The railway line from Didcot to Oxford was built in 1843-4. It was planned as part of a larger project give the Great Western Railway access to the West Midlands, in rivalry to the London & Birmingham Railway. In the event, although it reached Oxford in 1844, the line did not reach Birmingham until 1852. The 13 mile route from Didcot was built to the broad (7ft 0¼) gauge and had stations at Appleford and Abingdon Road (later Culham). The engineer was Isambard Kingdom Brunel (1806-59): it is not known who the Resident Engineer was.
Thame Lane bridge was built c. 1843-4 as part of the construction of the line. There have been no major works or alterations since then. A 1983 proposal to reconstruct the bridge with a concrete arch was not carried out.
Thame Lane Bridge is an unusual form, being one of a small number of flying segmental arch road bridges designed under Brunel on early GWR lines. Although common nationally, single arch bridges are less common than the larger triple arch bridges on GWR lines. This is one of a small number that survive on the Didcot-Oxford line and of these Appleford Bridge and Culham Bridge are the standard, semi-elliptical form usually favoured by Brunel.
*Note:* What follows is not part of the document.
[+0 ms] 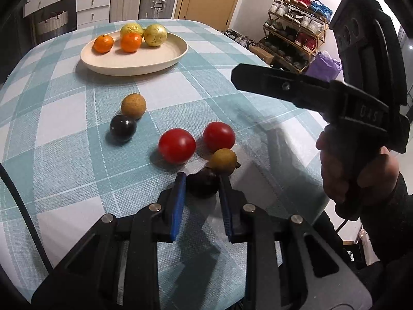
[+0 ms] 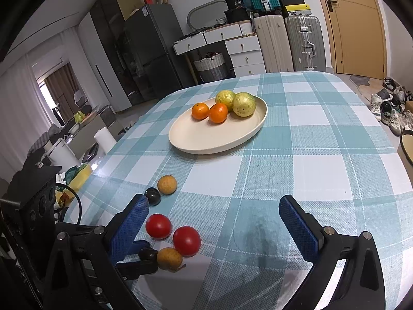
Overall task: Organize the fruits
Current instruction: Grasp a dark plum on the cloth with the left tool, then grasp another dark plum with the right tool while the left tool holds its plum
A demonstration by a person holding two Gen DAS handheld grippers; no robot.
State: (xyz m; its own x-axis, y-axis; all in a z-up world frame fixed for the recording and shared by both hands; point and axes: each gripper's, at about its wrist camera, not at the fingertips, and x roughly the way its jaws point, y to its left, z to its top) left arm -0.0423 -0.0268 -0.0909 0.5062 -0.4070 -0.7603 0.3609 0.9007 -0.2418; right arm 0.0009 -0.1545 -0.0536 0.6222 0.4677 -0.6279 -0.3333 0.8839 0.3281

MATERIALS: largely original handmade red brick, laid in English bond, but with some later patching. Parapet coping is limestone.
DESCRIPTION: the arch has a span of approximately 48ft [15m] and springs from concrete or concrete faced brick footings raked flush with the embankment sides. Bridge elevations gently curve out towards terminating piers. Stepped string course and parapets.
This is one of only a handful of flying arches designed under Brunel on early GWR lines.